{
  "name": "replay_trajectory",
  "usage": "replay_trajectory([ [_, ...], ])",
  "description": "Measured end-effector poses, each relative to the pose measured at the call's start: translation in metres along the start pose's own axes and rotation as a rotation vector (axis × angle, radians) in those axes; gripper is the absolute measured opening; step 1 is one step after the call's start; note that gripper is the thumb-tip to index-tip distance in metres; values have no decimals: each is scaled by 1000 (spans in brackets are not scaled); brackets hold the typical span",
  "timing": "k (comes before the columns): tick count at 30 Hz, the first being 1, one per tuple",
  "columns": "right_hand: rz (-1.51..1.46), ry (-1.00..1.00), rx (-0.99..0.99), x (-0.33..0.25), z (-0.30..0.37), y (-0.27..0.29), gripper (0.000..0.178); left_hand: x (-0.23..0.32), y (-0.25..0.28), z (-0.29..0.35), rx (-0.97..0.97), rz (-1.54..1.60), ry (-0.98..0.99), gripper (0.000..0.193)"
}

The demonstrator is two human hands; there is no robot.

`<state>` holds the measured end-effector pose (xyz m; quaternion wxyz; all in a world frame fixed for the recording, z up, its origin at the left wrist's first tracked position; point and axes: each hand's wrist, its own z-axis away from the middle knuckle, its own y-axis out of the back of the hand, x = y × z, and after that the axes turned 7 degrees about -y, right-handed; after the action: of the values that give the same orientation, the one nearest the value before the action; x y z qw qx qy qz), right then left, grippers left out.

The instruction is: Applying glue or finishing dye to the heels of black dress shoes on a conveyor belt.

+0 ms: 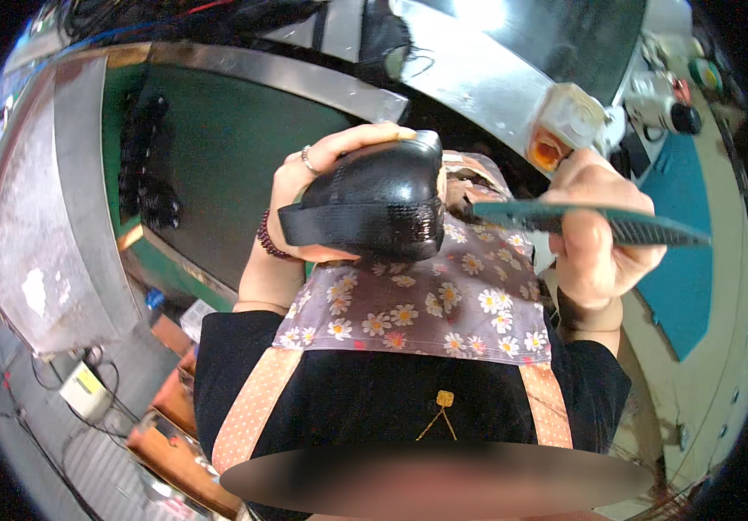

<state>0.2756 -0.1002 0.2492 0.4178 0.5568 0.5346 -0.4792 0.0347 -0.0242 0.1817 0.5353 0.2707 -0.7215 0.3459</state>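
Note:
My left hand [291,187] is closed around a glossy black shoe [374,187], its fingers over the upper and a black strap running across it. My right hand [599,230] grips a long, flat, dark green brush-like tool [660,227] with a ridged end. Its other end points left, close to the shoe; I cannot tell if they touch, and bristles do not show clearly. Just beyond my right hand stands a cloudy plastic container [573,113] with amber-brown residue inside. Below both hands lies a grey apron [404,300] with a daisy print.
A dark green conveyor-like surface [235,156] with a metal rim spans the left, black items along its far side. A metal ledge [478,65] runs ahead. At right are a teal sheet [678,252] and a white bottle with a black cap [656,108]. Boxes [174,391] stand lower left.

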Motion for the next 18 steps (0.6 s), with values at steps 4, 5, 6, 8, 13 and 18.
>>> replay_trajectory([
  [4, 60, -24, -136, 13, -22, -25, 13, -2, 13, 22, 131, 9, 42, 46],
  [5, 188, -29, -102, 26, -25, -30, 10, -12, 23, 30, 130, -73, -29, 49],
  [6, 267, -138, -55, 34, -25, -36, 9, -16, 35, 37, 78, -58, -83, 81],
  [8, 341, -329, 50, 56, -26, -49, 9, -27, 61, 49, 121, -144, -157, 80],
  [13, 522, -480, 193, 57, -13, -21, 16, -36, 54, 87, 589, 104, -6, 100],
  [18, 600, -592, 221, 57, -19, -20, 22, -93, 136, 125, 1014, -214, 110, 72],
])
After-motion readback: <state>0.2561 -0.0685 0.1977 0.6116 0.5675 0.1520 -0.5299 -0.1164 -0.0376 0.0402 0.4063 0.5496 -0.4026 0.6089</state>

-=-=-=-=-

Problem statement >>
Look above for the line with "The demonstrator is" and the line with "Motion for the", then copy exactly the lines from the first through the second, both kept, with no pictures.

Answer to this problem >>
The demonstrator is two human hands; there is no robot.

`<state>` holds the measured end-effector pose (xyz m; quaternion wxyz; all in a world frame fixed for the recording, z up, its origin at the left wrist's first tracked position; point and axes: each hand's wrist, its own z-axis away from the middle knuckle, its own y-axis out of the back of the hand, x = y × z, and after that the axes turned 7 degrees about -y, right-handed; after the action: of the values that give the same orientation, the one nearest the value before the action; x y z qw qx qy qz), right then left, grippers left out.

The instruction is: Applying glue or finishing dye to the heels of black dress shoes on a conveyor belt.

+0 ms: 

<state>0.2756 -0.1002 0.2492 0.4178 0.5568 0.5346 -0.4792 0.0347 -0.0242 0.1817 0.5353 0.2707 -0.7215 0.3459</state>
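Note:
My left hand [291,187] is closed around a glossy black shoe [374,187], its fingers over the upper and a black strap running across it. My right hand [599,230] grips a long, flat, dark green brush-like tool [660,227] with a ridged end. Its other end points left, close to the shoe; I cannot tell if they touch, and bristles do not show clearly. Just beyond my right hand stands a cloudy plastic container [573,113] with amber-brown residue inside. Below both hands lies a grey apron [404,300] with a daisy print.
A dark green conveyor-like surface [235,156] with a metal rim spans the left, black items along its far side. A metal ledge [478,65] runs ahead. At right are a teal sheet [678,252] and a white bottle with a black cap [656,108]. Boxes [174,391] stand lower left.
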
Motion for the next 18 steps (0.6 s), with values at steps 4, 5, 6, 8, 13 and 18.

The exercise calls for nothing further.